CUDA-1.4

Check for errors after launching a kernel by calling cudaGetLastError

Required inputs: IR

CUDA 1.4 [error.kernel-launch] Check for errors after launching a kernel by calling cudaGetLastError

After launching a kernel with the CUDA C++ kernel launch syntax, call cudaGetLastError and check whether its return value indicates that a synchronous error occurred before the next CUDA API call.

Scope: Host, Device.
Audience: CUDA C++.
Category: Advisory.
Hardware Applicability: All Compute Capabilities.
Rationale

CUDA C++ kernel launches return void, but reports errors by setting the CUDA global error state, which can be checked with cudaGetLastError. There are two classes of errors that an interface can return:

  • Synchronous errors, which are the immediate result of the call to the interface that returned the error, and
  • Asynchronous errors, which are the result of some unspecified previous asynchronous operation.

Asynchronous errors are "sticky", meaning that they will continue to be returned by subsequent calls to the CUDA runtime or driver. Error codes report the class of error that occurred, but do not contain any information about which operation caused the error. If a program fails to check whether a kernel launch returned an error, either:

  • No diagnostic will be produced for the error if the error was synchronous.
  • A subsequent interface call will return the error if the error was asynchronous.
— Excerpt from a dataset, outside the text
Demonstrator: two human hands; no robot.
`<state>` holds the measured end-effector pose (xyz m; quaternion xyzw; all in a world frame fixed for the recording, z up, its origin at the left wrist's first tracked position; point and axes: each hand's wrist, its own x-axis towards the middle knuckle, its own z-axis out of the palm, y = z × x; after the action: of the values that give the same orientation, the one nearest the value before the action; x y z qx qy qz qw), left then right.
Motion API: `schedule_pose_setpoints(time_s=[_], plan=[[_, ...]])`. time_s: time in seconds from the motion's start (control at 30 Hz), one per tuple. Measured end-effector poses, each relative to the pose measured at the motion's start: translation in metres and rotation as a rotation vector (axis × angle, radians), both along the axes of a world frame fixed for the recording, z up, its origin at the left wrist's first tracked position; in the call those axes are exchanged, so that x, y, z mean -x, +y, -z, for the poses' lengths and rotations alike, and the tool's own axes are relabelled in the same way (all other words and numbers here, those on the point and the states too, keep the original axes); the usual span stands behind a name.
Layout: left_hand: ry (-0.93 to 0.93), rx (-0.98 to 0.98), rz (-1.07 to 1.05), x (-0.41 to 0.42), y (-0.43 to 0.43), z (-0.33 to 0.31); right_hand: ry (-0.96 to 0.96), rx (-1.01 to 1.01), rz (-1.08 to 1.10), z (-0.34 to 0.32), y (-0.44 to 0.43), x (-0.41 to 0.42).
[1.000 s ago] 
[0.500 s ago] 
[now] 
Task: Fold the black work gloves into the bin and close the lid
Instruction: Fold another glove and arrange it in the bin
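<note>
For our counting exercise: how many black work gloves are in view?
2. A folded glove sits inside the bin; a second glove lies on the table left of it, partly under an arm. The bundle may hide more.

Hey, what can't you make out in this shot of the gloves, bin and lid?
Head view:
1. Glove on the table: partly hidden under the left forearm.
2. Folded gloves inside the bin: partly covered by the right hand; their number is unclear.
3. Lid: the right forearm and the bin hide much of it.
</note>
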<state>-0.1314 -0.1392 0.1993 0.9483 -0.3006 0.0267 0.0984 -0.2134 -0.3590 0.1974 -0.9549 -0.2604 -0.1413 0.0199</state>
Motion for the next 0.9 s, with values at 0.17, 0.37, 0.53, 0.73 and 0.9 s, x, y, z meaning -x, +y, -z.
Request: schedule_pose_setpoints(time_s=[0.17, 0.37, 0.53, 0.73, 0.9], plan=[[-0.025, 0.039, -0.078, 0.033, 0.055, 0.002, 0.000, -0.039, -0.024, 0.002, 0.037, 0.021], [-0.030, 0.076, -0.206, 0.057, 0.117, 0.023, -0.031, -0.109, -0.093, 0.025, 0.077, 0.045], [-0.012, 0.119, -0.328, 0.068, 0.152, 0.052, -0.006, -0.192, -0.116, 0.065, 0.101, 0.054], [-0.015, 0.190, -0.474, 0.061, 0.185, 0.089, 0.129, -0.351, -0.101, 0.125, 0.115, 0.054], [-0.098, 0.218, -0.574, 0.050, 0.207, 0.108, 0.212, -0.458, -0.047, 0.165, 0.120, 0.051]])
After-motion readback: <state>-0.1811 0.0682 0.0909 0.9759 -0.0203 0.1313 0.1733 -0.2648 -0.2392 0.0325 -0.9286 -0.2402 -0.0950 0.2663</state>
This may make it unclear where the asynchronous error originated from.

Example 1 (Bad)
# include <cassert>
# include "testTerminate.h"

__global__ void fail() {}

__global__ void pass() {}

int main() {
  fail<<<0, 1>>>(); // Fails synchronously due to invalid grid dimensions.
  pass<<<1, 0>>>(); // Succeeds, overwriting the previously error which was
// synchronous and thus is not "sticky".
  cudaError_t const error0 = cudaGetLastError();
  testTerminate(error0);
  // This synchronization succeeds. The failure of the first kernel is silently
  // ignored.
  cudaError_t const error1 = cudaDeviceSynchronize();
  assert(cudaSuccess == error1);
}
Example 2 (Good)
# include <cassert>
# include "testTerminate.h"

__global__ void fail() {}

__global__ void pass() {}

int main() {
  // Fails synchronously due to invalid grid dimensions.
  fail<<<0, 1>>>();
  // The kernel launch failure is detected by checking the CUDA global error
  // state.
  cudaError_t const error0 = cudaGetLastError();
  testTerminate(error0);
  pass<<<1, 0>>>(); // Succeeds, overwriting the previously error which was
// synchronous and thus is not "sticky".
  cudaError_t const error1 = cudaGetLastError();
  testTerminate(error1);
  cudaError_t const error2 = cudaDeviceSynchronize();
  assert(cudaSuccess == error2);
}
Excerpt from NVIDIA CUDA C++ Guidelines for robust and safety-critical programming, Version 3.0.1, Copyright (C) 2018-2023 NVIDIA Corporation.

Possible Messages

Key

Text

Severity

Disabled

missing_error_check_after_kernel

Missing check for errors (by calling cudaGetLastError) after launching a kernel

None

False

Options

error_checking_functions

error_checking_functions : set[bauhaus.analysis.config.FunctionName] = {'cudaGetLastError', 'cudaPeekAtLastError'}

Names of functions that are sufficient to check for errors after launching a kernel.